They seriously think Americans give two ****'s about Christians dying somewhere?
btw most people in America are Agnostics and Atheists so they dont care anyway,Taliban's knowledge is well outdated


----------



## Skyh3ck (Sep 23, 2013)

stupid, idiots, grow up jihadis, stop this stupid mindless jihad, America only cares for their own interest, they dont give a Sh** to people killing outside US of A


----------



## Ronnie11 (Sep 24, 2013)

CommanderShawnzer said:


> They seriously think Americans give two ****'s about Christians dying somewhere?
> *btw most people in America are Agnostics and Atheists so they dont care anyway,Taliban's knowledge is well outdated*



Not true...Only about 10-15%of the population are agnostics and atheists...There are a huge number of christian followers there...


----------



## Faun (Sep 24, 2013)

Ronnie11 said:


> Not true...Only about 10-15%of the population are agnostics and atheists...There are a huge number of christian followers there...



Would have been true if he said about UK or Europe.


----------



## Desmond (Sep 24, 2013)

Idiots, damn idiots and jihadis.

From the article :



> The latest drone strike came on Sunday, when missiles hit a pair of compounds in the North Waziristan tribal area, killing *six suspected militants*, Pakistani intelligence officials said.

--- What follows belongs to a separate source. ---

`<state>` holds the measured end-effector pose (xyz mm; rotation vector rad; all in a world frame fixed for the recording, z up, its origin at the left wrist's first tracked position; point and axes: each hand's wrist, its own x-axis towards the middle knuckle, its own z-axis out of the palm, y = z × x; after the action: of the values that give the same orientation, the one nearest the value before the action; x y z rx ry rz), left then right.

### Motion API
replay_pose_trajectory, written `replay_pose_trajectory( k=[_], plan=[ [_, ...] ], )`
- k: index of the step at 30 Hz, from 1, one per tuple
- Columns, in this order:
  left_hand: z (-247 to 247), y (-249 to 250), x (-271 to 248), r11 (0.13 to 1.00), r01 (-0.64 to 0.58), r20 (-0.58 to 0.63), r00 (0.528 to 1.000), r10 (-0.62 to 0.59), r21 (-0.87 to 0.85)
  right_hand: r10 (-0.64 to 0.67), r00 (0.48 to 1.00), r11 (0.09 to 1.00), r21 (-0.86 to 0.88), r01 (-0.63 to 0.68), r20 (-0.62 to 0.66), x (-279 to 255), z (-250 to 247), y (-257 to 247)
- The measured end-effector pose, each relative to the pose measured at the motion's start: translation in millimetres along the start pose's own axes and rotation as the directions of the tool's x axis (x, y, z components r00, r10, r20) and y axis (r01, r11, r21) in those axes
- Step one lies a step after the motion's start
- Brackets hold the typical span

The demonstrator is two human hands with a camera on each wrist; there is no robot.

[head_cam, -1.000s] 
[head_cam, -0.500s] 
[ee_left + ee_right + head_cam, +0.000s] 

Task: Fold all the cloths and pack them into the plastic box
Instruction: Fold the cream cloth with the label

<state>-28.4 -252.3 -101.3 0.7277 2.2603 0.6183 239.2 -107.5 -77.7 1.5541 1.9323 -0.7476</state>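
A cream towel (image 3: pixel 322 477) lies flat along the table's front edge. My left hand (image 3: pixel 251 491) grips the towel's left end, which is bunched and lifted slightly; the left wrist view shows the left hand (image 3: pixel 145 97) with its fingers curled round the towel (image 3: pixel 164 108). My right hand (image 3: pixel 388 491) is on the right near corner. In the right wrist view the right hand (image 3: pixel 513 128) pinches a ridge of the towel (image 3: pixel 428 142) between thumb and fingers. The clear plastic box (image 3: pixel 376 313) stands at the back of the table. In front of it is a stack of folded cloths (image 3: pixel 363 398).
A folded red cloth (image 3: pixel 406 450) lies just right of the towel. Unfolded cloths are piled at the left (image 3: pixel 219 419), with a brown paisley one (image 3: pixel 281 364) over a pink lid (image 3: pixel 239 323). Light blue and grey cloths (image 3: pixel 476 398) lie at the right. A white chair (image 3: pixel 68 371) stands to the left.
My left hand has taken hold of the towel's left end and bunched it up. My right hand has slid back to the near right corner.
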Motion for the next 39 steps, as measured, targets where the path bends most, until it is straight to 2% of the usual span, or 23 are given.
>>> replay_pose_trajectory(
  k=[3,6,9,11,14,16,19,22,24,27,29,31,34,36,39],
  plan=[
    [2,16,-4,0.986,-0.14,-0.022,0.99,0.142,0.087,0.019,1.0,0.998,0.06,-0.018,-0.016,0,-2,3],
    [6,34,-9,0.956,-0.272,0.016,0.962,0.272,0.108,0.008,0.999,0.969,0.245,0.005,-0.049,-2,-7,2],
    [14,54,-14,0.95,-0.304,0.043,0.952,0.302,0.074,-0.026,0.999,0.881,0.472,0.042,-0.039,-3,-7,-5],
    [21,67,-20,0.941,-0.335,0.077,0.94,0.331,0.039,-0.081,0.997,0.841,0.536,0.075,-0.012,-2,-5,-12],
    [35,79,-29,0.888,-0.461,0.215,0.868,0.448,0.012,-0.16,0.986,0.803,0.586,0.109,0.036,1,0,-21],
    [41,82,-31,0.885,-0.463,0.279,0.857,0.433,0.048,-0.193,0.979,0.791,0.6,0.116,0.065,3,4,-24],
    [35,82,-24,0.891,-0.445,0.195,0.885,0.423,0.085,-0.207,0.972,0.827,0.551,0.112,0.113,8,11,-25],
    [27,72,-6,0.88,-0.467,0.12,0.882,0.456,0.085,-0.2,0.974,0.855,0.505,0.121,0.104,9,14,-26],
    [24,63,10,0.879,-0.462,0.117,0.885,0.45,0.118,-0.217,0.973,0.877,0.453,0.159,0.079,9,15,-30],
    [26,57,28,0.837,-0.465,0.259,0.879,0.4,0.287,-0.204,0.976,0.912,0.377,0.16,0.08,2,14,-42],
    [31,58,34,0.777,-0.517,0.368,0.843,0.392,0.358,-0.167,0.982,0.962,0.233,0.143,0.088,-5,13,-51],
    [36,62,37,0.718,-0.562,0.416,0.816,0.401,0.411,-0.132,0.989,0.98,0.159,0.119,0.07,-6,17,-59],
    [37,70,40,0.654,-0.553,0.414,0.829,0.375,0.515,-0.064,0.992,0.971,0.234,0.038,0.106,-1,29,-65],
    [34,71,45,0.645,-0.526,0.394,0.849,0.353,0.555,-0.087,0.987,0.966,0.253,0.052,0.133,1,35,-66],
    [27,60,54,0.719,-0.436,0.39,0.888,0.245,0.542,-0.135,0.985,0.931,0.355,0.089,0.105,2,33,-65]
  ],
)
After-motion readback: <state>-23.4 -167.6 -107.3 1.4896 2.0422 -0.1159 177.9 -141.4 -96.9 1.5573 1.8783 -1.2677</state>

Looks like they indeed were militants.


----------



## Sarath (Sep 24, 2013)

I think they need more drone attacks.


----------



## CommanderShawnzer (Sep 24, 2013)

Sarath said:


> I think they need more drone attacks.



+1 to that.


----------



## Flash (Sep 24, 2013)

They think all Americans are Christians.


----------



## Desmond (Sep 24, 2013)

They only see Muslims and non-muslims. And all non-Muslims must be persecuted.


----------



## Skyh3ck (Sep 25, 2013)

still they are being shown as victim, around the world they kill non-beliver of their faith, and still people cry about human rights, injustice to them, the evil is playing game with humans, wait it will grow monstorous and will be out of control


----------



## warfreak (Sep 25, 2013)

The victim card is played by everyone that is a minority in any country. It has nothing to do with any particular religion.
We must refrain from blaming an entire religion just because of some oddballs with a jacked up notion of right and wrong.


----------



## GhorMaanas (Sep 25, 2013)

DeSmOnD dAvId said:


> They only see Muslims and non-muslims. And all non-Muslims must be persecuted.

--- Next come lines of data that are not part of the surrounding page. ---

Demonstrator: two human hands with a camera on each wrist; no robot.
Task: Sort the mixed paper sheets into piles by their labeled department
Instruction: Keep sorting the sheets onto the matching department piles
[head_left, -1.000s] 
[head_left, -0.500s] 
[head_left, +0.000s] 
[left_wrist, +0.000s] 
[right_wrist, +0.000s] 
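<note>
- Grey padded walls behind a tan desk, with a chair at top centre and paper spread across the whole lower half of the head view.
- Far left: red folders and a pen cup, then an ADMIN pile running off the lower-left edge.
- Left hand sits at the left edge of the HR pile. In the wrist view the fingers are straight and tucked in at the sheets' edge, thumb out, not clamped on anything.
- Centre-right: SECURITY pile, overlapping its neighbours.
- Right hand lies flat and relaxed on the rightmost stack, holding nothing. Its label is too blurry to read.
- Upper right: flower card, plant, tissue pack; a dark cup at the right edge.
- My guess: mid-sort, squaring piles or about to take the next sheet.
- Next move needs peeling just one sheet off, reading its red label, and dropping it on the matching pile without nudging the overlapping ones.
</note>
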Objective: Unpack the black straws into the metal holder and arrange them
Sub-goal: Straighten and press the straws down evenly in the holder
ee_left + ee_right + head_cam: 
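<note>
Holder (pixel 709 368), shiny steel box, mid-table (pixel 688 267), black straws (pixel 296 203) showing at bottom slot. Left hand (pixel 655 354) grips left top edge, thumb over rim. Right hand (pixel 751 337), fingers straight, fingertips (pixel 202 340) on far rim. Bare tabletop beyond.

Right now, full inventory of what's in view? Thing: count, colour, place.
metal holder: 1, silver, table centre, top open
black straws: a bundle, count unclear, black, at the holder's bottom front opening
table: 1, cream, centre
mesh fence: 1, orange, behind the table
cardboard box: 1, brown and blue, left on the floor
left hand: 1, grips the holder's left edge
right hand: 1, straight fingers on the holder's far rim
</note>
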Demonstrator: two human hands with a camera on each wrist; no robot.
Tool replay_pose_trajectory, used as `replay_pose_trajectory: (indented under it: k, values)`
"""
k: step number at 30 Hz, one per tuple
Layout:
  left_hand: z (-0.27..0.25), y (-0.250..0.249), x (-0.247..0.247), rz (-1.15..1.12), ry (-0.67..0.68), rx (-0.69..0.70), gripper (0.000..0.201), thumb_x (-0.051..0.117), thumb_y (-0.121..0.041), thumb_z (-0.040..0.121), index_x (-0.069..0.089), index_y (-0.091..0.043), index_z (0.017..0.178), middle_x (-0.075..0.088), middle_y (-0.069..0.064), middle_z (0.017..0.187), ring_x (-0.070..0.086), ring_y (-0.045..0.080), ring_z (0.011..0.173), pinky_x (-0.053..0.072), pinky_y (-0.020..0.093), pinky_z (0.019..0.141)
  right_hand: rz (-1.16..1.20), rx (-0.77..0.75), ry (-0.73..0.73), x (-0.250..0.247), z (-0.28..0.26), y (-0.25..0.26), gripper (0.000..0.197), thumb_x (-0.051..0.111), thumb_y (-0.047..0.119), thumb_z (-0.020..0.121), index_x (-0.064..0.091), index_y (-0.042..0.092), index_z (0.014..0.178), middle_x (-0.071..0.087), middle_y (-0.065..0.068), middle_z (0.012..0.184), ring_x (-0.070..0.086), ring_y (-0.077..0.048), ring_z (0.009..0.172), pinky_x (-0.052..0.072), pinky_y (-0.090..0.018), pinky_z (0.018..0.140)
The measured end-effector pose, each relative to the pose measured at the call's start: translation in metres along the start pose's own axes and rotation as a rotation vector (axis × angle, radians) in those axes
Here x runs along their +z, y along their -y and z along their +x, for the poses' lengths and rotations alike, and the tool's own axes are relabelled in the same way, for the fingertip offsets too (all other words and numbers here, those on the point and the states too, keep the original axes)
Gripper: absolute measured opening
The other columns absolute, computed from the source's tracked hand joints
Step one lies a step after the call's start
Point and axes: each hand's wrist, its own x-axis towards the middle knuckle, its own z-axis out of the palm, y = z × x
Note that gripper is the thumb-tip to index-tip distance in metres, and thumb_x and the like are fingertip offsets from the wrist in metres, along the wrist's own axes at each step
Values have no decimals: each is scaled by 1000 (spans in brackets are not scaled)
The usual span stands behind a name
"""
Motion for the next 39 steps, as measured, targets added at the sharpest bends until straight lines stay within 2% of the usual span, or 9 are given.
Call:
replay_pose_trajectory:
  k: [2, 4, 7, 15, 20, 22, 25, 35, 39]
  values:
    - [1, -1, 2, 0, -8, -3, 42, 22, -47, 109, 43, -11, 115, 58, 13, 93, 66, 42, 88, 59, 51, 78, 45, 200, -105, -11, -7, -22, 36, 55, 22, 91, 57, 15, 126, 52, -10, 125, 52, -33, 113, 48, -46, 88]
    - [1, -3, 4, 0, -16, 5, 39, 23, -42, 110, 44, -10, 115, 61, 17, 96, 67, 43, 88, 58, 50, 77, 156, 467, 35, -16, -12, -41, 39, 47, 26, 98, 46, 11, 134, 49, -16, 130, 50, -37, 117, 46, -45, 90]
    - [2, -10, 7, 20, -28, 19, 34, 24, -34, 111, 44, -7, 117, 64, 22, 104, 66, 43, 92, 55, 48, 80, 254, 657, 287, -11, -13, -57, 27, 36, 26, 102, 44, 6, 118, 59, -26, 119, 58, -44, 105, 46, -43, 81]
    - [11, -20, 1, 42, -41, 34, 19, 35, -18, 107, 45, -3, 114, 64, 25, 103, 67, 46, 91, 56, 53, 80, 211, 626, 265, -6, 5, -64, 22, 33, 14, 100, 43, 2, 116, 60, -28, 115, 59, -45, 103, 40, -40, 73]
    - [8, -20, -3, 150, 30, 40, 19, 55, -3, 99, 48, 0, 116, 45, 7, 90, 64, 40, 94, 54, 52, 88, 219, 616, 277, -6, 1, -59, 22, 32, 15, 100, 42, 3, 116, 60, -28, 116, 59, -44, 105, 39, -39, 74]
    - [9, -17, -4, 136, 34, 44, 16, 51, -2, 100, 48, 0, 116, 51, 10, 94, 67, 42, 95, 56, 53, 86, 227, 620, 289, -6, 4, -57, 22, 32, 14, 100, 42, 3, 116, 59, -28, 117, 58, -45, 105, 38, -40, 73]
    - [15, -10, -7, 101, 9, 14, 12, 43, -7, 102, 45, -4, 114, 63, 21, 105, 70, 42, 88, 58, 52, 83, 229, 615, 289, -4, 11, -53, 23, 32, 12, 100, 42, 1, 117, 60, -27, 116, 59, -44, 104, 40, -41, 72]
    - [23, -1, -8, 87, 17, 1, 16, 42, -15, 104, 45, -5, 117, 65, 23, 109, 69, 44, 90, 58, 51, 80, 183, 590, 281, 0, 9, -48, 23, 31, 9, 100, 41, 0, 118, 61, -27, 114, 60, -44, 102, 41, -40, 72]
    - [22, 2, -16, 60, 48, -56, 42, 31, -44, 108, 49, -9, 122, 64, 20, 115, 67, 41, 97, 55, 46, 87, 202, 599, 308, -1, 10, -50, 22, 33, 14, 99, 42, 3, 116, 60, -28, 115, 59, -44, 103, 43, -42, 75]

interestingly, zawahiri recently issued some 'guidelines' for their 'employees' (the terrorists) to practice restraint, and not to target/attack hindus (working in middle-eastern countries; as well as not to involve themselves in any confrontation{s} with india), christians, people from other muslim sects, and people in areas like markets, etc., and not to poke their noses unnecessarily in other conflicts (like of syria and egypt), and engage in a conflict only in countries when/where its inevitable (even in america and its proxy-countries), but, instead, to focus more on the other path of 'jihaad', ie, promoting of ideas and by way of this, establish safe bases ('daawa', or missionary-work). 
not that it means much/anything.


----------



## ssdivisiongermany1933 (Sep 26, 2013)

USA , Pakistan and Saudi Arabia  are  Axis of  evil , promoting and financing terrorism all around the globe .There is no hope for end of terrorism


----------



## cyborg47 (Sep 30, 2013)

Religion, has it done any good in our generation?


----------



## Desmond (Sep 30, 2013)

cyborg47 said:


> Religion, has it done any good in our generation?



To be honest, its not religion. It's the people.

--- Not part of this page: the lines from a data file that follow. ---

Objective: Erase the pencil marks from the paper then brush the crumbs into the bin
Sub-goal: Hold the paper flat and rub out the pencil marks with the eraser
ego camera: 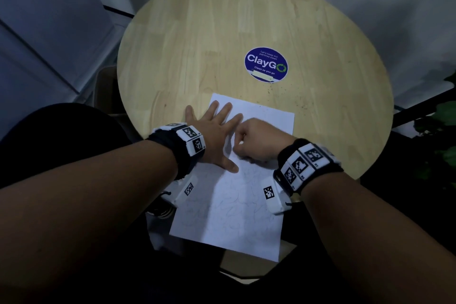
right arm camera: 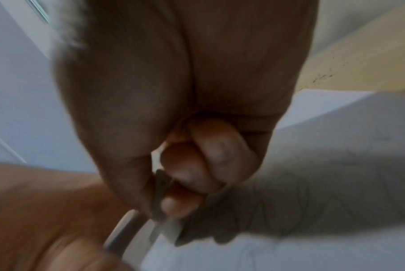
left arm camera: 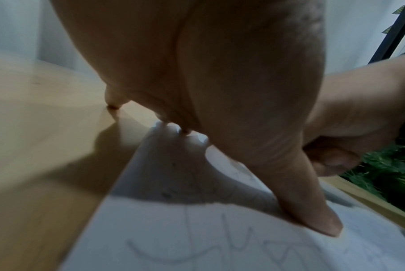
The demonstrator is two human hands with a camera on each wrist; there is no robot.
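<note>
Round wooden table (ego camera: 172, 39), white walls; paper (ego camera: 246, 224) lengthwise away from person; left hand (ego camera: 212, 136) flat on paper; right hand (ego camera: 259, 140) beside it pinching small object, likely eraser (right arm camera: 160, 185)

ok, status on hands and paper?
Left hand flat on paper. Right hand curled round eraser. Pencil marks remain low. Nothing blocking.

A round blue sticker (ego camera: 266, 63) on the tabletop (ego camera: 187, 39) reads "ClayGo", with "Let's keep our pantries clean" above and "Clean as you go" below it.
</note>
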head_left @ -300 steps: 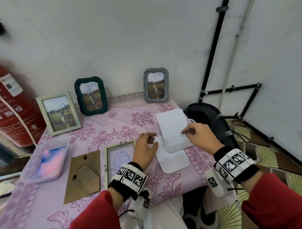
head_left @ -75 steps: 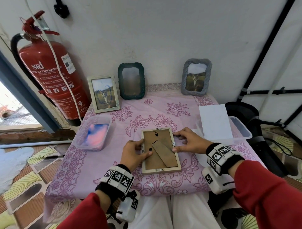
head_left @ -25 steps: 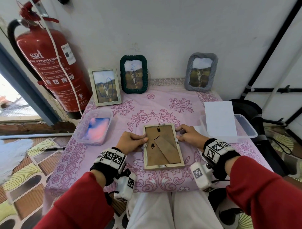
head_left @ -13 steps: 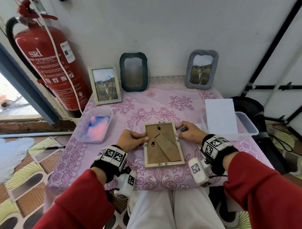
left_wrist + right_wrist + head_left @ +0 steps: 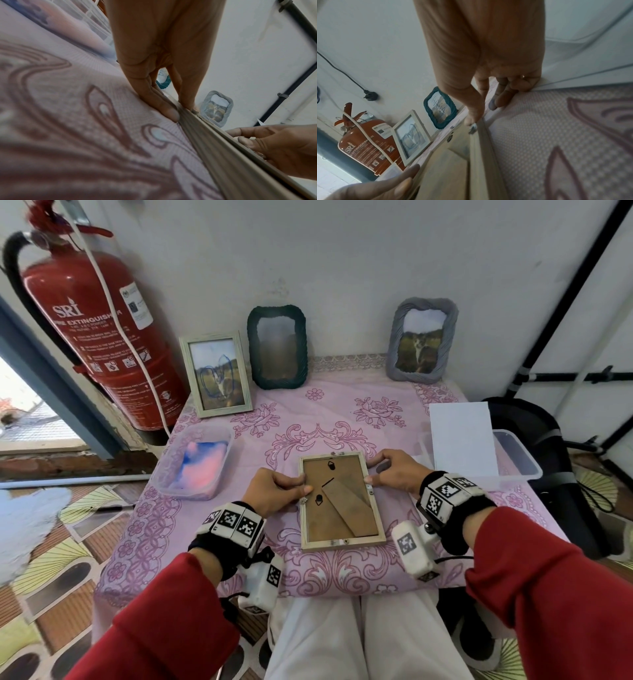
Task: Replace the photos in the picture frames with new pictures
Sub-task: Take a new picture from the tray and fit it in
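A pale wooden picture frame [image 5: 340, 542] lies face down on the pink cloth in the middle of the table, its brown backing board [image 5: 322, 518] and stand facing up. My left hand [image 5: 301, 486] pinches the frame's left edge [image 5: 197, 127] beside a small metal tab, thumb on top. My right hand [image 5: 371, 470] grips the right edge, its thumb tip [image 5: 471, 119] pressing by a tab and the other fingers curled on the cloth. A stack of white sheets [image 5: 462, 440] leans in a clear tub [image 5: 524, 460] at the right.
Three standing frames line the back wall: a white one [image 5: 216, 374], a green one [image 5: 276, 347] and a grey one [image 5: 422, 340]. A clear tub with a pink and blue picture [image 5: 195, 463] sits at the left. A fire extinguisher [image 5: 102, 337] and a black bag [image 5: 548, 474] flank the table.
The backing board, which lay beside the open frame twelve seconds ago, now sits in the frame. Over the last second both hands have stayed at the frame's side edges.
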Tool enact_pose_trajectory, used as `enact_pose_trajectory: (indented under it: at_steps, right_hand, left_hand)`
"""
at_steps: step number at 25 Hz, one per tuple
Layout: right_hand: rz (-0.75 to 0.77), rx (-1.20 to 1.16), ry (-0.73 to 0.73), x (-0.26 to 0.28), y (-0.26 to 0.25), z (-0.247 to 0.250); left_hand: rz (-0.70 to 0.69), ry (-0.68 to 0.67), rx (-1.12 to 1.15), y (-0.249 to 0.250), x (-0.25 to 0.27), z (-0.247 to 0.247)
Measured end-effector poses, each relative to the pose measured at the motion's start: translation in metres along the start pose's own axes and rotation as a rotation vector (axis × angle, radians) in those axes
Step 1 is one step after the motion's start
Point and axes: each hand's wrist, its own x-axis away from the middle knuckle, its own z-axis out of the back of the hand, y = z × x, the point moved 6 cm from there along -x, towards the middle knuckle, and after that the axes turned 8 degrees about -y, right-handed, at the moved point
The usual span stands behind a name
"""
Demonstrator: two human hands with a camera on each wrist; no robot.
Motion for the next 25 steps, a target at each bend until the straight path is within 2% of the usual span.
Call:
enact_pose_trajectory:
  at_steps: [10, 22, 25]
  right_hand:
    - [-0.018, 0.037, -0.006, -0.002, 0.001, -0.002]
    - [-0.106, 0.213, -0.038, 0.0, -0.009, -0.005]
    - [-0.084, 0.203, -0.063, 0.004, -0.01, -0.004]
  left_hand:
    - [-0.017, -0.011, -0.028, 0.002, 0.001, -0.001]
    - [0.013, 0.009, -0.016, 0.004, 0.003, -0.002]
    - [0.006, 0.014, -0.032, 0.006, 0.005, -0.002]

Saying that religion does harm is like saying that guns kill people. We all know that guns don't kill, people do. Some prominent religious leader misinterpreted the scripture and that raised a whole bunch of a$$****s who don't have two braincells to rub together.

I mean, how daft do you have to be to believe that if you kill yourself with some "unbelievers" you will get 42 virgins in heaven? The same can be said about the extremists of any religion, all of them are the brainwashed scum of the earth.


----------



## CommanderShawnzer (Sep 30, 2013)

DeSmOnD dAvId said:


> *To be honest, its not religion. It's the people.
> 
> Saying that religion does harm is like saying that guns kill people. We all know that guns don't kill, people do. Some prominent religious leader misinterpreted the scripture and that raised a whole bunch of a$$****s who don't have two braincells to rub together.*
> 
> I mean, how daft do you have to be to believe that if you kill yourself with some "unbelievers" you will get 42 virgins in heaven? The same can be said about the extremists of any religion, all of them are the brainwashed scum of the earth.



This.But the "smart" folks of TDF are to ignorant to accept it.


----------